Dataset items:
————

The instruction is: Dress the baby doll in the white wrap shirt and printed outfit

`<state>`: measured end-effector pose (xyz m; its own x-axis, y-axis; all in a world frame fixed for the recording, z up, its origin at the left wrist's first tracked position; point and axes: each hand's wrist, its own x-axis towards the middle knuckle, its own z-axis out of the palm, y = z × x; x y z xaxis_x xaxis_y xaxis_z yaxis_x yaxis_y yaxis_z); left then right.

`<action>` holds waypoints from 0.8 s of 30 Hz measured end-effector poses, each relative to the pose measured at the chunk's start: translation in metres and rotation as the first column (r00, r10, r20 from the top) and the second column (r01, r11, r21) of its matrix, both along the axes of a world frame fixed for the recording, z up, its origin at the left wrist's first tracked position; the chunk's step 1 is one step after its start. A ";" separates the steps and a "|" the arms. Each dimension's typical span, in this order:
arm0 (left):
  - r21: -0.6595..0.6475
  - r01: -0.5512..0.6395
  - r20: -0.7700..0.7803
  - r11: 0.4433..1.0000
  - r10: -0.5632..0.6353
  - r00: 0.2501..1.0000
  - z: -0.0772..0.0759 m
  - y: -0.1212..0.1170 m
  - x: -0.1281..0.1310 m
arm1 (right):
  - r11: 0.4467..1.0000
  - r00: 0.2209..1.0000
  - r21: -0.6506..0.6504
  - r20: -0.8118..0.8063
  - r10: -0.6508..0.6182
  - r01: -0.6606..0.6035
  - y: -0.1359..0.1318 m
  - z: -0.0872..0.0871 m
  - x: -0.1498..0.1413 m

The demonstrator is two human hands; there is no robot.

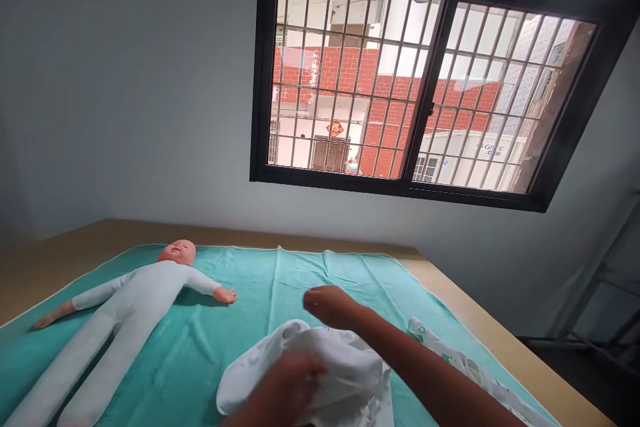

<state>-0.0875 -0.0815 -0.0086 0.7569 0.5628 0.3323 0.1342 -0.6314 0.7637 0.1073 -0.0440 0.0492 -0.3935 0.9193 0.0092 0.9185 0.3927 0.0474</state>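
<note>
A white garment (345, 363) lies bunched on the teal cloth (260, 287) near the front edge. My left hand (285, 387) rests low on the garment, blurred, with its fingers curled into the fabric. My right hand (327, 305) reaches forward over the garment from the lower right. Its fingers are curled into a loose fist and nothing shows in them. A baby doll (135, 300) in a white suit lies on its back to the left, arms spread, its head toward the wall. Its nearer hand is well short of my right hand.
The teal cloth covers a wooden table (480, 320) that stands against a grey wall. A second white piece with green print (450, 353) lies at the right under my forearm. A barred window (425, 80) is above. The floor drops away at the right.
</note>
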 end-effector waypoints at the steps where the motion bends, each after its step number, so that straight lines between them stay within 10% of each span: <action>1: -0.042 -0.099 -0.016 0.994 0.098 0.995 -0.001 0.014 -0.008 | 0.994 0.994 -0.021 -0.031 -0.105 0.104 -0.006 -0.009 0.022; 6: 0.071 -0.478 -0.210 0.876 0.482 0.851 -0.014 0.081 -0.017 | 0.904 0.902 -0.213 -0.148 -0.405 0.371 -0.052 -0.047 0.097; 14: 0.117 -0.297 -0.569 0.948 0.309 0.762 -0.032 0.093 0.014 | 0.782 0.708 -0.203 -0.338 -0.620 0.589 -0.091 -0.085 0.107; 20: 0.087 -0.320 -0.455 0.944 0.323 0.830 -0.019 0.075 0.008 | 0.841 0.696 -0.101 -0.514 -0.502 0.532 -0.097 -0.087 0.096; 24: -0.186 -0.416 -0.104 0.890 0.404 0.909 0.016 0.063 -0.022 | 0.873 0.440 -0.207 -0.798 -0.412 0.441 -0.110 -0.057 0.084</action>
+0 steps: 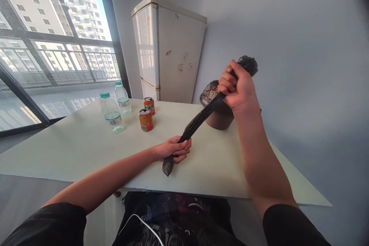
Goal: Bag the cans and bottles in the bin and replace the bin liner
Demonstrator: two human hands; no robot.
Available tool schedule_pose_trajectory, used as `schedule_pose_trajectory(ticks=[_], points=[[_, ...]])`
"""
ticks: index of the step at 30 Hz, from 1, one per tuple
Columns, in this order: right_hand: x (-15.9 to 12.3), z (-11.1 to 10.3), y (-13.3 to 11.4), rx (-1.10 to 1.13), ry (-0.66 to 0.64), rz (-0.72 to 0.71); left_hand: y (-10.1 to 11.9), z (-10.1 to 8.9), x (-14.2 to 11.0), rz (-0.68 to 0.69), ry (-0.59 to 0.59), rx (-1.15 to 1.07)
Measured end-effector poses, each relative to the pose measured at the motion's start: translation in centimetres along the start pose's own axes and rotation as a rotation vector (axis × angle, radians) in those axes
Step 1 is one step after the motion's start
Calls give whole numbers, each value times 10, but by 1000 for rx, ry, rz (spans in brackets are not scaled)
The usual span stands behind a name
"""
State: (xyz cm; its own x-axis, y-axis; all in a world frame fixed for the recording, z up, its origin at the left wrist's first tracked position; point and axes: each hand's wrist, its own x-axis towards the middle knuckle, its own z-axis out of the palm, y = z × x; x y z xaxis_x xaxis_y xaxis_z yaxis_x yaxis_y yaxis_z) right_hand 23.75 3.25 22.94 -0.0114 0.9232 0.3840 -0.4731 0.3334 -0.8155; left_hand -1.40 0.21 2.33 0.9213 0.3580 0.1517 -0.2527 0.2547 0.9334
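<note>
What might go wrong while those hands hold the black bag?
The black bag runs straight between the left hand and right hand; pulled hard, it might tear. The right hand appears in front of the brown bin, so a bump could tip it. A leftward swing might knock the nearer orange can.

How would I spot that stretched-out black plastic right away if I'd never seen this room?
Find the pale table, then the person's left hand low over its front and right hand higher up. The black plastic slants between them, bunched like a rope. Unlike the puffed dark plastic on the brown container behind, it is gripped near both ends.
</note>
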Motion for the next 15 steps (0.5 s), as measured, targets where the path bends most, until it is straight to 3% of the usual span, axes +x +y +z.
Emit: schedule_pose_trajectory(ticks=[6, 11, 13, 15], points=[[1, -18, -21, -125, 47, -121, 11, 2, -5, -191, -119, -27], [-6, -16, -12, -233, 99, -330, 17, -1, -5, -179, -73, -115], [-15, -8, -6, -377, 14, -365, 17, -5, -4, -174, -47, -156], [-27, 2, -3, -551, -164, -258, 16, -7, -3, -169, -37, -192]])
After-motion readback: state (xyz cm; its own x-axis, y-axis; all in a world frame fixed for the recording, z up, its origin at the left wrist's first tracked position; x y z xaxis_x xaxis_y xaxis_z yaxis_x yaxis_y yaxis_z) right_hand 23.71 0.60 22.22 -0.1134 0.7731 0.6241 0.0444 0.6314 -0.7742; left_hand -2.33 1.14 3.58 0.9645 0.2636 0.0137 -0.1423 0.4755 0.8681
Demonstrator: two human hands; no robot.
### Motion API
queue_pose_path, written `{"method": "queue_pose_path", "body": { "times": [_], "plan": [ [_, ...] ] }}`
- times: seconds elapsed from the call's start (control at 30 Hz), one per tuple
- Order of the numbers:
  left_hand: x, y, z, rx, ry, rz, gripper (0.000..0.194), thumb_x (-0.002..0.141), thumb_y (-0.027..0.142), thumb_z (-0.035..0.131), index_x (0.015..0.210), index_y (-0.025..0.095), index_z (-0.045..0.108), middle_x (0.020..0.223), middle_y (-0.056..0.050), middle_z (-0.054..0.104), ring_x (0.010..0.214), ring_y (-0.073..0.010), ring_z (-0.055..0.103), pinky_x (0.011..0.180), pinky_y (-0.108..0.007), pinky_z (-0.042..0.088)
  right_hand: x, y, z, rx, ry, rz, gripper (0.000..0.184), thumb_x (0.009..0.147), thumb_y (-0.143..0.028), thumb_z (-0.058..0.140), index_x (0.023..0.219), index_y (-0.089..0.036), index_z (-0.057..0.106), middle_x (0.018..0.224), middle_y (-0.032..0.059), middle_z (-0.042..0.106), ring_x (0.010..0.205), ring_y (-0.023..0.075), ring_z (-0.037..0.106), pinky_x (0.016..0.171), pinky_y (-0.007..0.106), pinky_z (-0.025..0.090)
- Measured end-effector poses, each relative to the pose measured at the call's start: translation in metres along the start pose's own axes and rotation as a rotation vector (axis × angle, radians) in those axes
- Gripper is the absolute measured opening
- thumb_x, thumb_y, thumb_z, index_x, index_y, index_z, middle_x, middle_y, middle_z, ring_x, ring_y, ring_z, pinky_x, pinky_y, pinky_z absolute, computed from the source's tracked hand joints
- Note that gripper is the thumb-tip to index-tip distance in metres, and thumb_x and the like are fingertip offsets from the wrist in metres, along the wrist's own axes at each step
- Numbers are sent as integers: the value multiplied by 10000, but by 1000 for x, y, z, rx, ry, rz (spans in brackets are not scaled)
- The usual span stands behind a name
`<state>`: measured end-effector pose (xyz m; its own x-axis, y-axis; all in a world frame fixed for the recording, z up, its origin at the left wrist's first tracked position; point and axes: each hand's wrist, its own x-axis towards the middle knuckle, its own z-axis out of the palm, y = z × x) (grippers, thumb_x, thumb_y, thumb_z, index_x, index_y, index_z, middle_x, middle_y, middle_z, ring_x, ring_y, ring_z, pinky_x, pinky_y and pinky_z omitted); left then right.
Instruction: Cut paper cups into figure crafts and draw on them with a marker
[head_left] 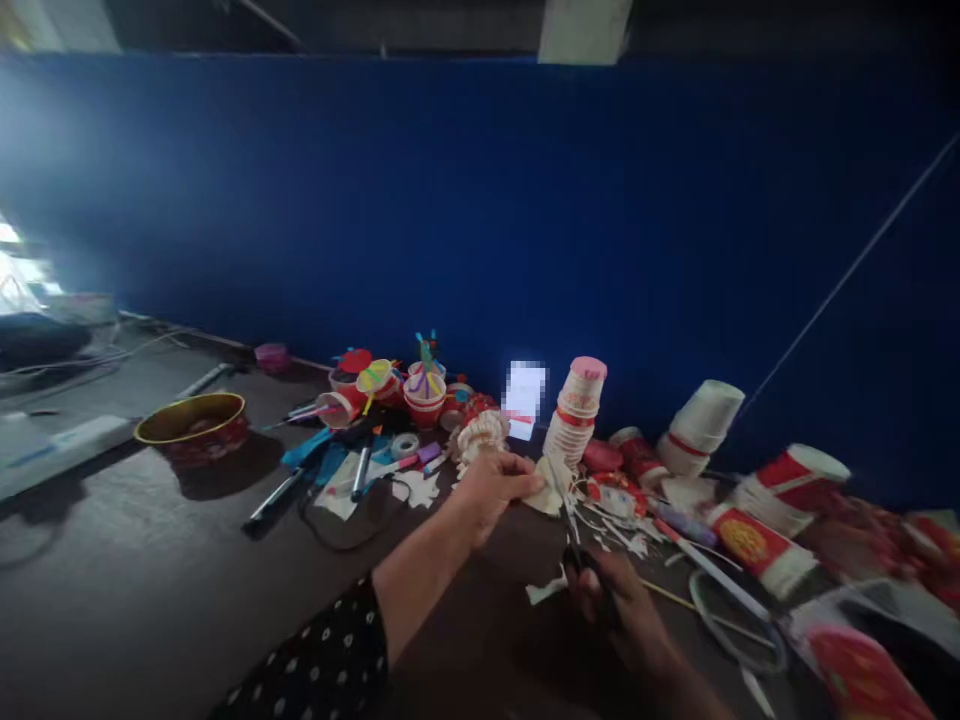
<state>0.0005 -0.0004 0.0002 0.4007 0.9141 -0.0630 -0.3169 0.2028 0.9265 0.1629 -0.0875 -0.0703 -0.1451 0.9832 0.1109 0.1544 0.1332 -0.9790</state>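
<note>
My left hand [495, 492] pinches the edge of a small cream-coloured paper piece [546, 492] between thumb and fingers. In my right hand [611, 595] are scissors [573, 535] with black handles, their blades pointing away from me and lying at the right side of that piece. Whether the blades are apart is too blurred to tell. A white paper scrap [546, 588] lies on the dark table just left of the scissor handles. Behind the paper piece stands a stack of paper cups [574, 415], upside down with a pink top.
Markers [363, 470], a tape roll [406, 446] and decorated cups [424, 395] lie left of my hands. A gold-rimmed red bowl [201, 445] stands farther left. More cups [701, 425] and thin paper strips [626, 530] crowd the right. A lit screen [525, 395] leans against the blue partition [465, 210].
</note>
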Motion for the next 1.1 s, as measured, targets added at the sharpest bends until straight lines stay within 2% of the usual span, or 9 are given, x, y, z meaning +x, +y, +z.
{"method": "queue_pose_path", "body": {
  "times": [0.37,0.5,0.67,1.1],
  "plan": [
    [-7,2,8,-102,5,-35,264,446,224,745,520,125,512,465,34,511,424,-48,434,446,-187,274,0,-17,7,80,2,-42,468,710,-617,464,554,-180,401,478,-57,303,441,67,239,412,214,177],
    [-8,-1,10,-138,11,-39,254,463,214,731,539,130,503,470,35,515,417,-48,434,442,-188,270,0,-15,8,110,-8,-38,464,710,-622,463,573,-184,394,495,-64,268,446,66,208,410,215,158],
    [-12,-2,14,-147,6,-21,238,498,194,704,524,138,474,424,50,478,381,-39,395,428,-188,247,-1,-13,6,45,32,-83,471,719,-616,457,556,-178,398,531,-47,289,478,74,227,429,223,176],
    [-16,0,18,-169,19,-32,214,497,168,697,507,137,485,436,43,490,389,-43,404,451,-200,269,-2,-8,5,36,62,-90,439,736,-584,461,579,-180,392,541,-46,293,491,78,236,433,217,200]
  ]
}}
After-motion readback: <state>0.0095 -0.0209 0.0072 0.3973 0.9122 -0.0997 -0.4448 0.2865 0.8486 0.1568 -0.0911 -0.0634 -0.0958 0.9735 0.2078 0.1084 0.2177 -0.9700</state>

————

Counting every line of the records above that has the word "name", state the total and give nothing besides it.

Output of the exercise:
2